In Summer, 1966, my family ran a boarding house of sorts. I was 14, and a couple of residents were young soldiers from the Army post next to town. One night they were going to a package store (“beer joint”) a couple of blocks away and offered to be me a soda if I’d help them carry a couple of cases home. As we approached the store a driver lost control (or something) and crashed into a concrete utility pole across the street. It appeared to me the steering column had penetrated his chest just about in the center of his breastbone. It was pretty deep, and there was an awful lot of blood. There was nothing we could do. The store’s proprietor had already called the police, and there was of course no 911 in those days. The soldiers decided they didn’t want beer that night.
In Spring, 1970, several of us on a work crew were returning from Phenix City to Montgomery on a Sunday night. We came upon an 18-wheeler whose cab was on fire. The driver was apparently trapped inside, and his screams sounded awful. We couldn’t get anywhere near the cab on account of the heat. There was no way to call anyone until we came to a house several miles away. They allowed the crew chief to call the Highway Patrol.

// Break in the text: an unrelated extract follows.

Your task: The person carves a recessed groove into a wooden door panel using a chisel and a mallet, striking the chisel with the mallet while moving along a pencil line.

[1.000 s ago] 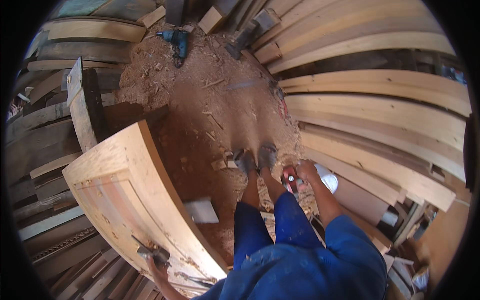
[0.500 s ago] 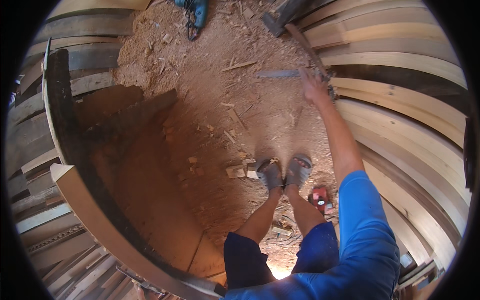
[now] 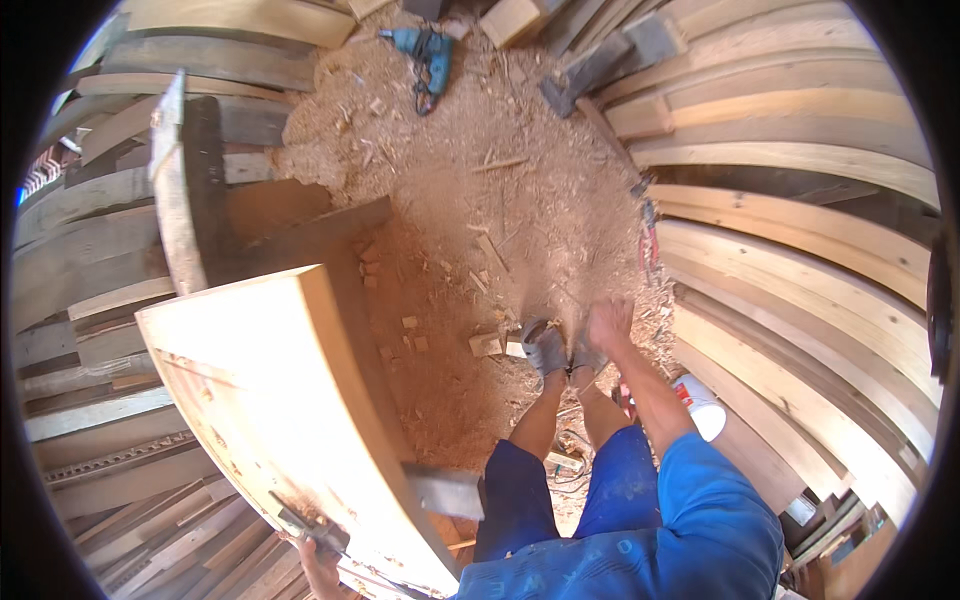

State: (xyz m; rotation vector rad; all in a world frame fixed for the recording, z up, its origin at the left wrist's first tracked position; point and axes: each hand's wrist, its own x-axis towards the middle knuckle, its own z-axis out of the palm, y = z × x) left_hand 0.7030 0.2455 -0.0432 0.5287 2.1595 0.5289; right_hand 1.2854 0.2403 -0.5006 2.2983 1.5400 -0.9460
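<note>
At the lower left, my left hand point(image 3: 318, 568) is closed around a dark metal tool point(image 3: 308, 525), whose kind I cannot make out. The tool lies against the broad face of a thick pale wooden beam point(image 3: 270, 380). My right hand point(image 3: 610, 325) hangs over my right sandal, beside my legs. Its fingers are smeared, and no tool shows in it. A red-handled tool point(image 3: 648, 240) rests on the ground beyond that hand, by the stacked boards.
Stacked boards point(image 3: 800, 290) line the right side, and more boards point(image 3: 110, 310) the left. A teal power drill point(image 3: 430, 60) lies on sawdust at the far end, left of a hammer-like tool point(image 3: 560, 95). A white bucket point(image 3: 705, 410) stands right of my legs.
My right hand has drawn back toward my feet, and the grey blade beside it is out of sight. The beam's broad face now shows. My left hand shows more clearly with the tool.
</note>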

hen I was a kid, I remember car commercials touting their ‘deep dish steering wheels’. Apparently the idea was that the ‘deep dish’ steering wheel would absorb some impact and reduce the possibility of impalement.
My first job was at Ford in 1979. I was a programmer developing a system to analyze crash tests. The point of the test was to measure steering column intrusion–the distance the steering column moved into the passenger compartment following a 30 MPH head-on collision. This was done because of a federal regulation limiting intrusion to 4 inches. The regulation probably saved many lives but was too late for that poor soul.
Years ago I was heading home on I5 north and was caught in a jam because a motorcyclist heading west on the 85th St overpass hit the rail and catapulted himself onto the northbound lanes of I5. Landed on some unfortunate motorist’s hood.
When my son was around fifteen or so a neighbor got hit by a car along with his two daughters, aged three and one, while walking to the local C-store. They were on the tarmac under a tarp in the blazing Sacramento sun because he didn’t have his ID on him and they couldn’t move the bodies until someone identified them. My son was friends with his teenaged daughters and spent a fair amount of time at their house so he stepped up and ID’d them so his wife and daughters wouldn’t have to come home to find them dead and been baking on the asphalt for hours. Man, that was awful.
I was on a police ride-along while I was in law school and was taken to the scene of a street shooting less than two minutes after it happened. An overweight black guy was just lying there, dead - and there was a lot of blood. A sobering experience for me.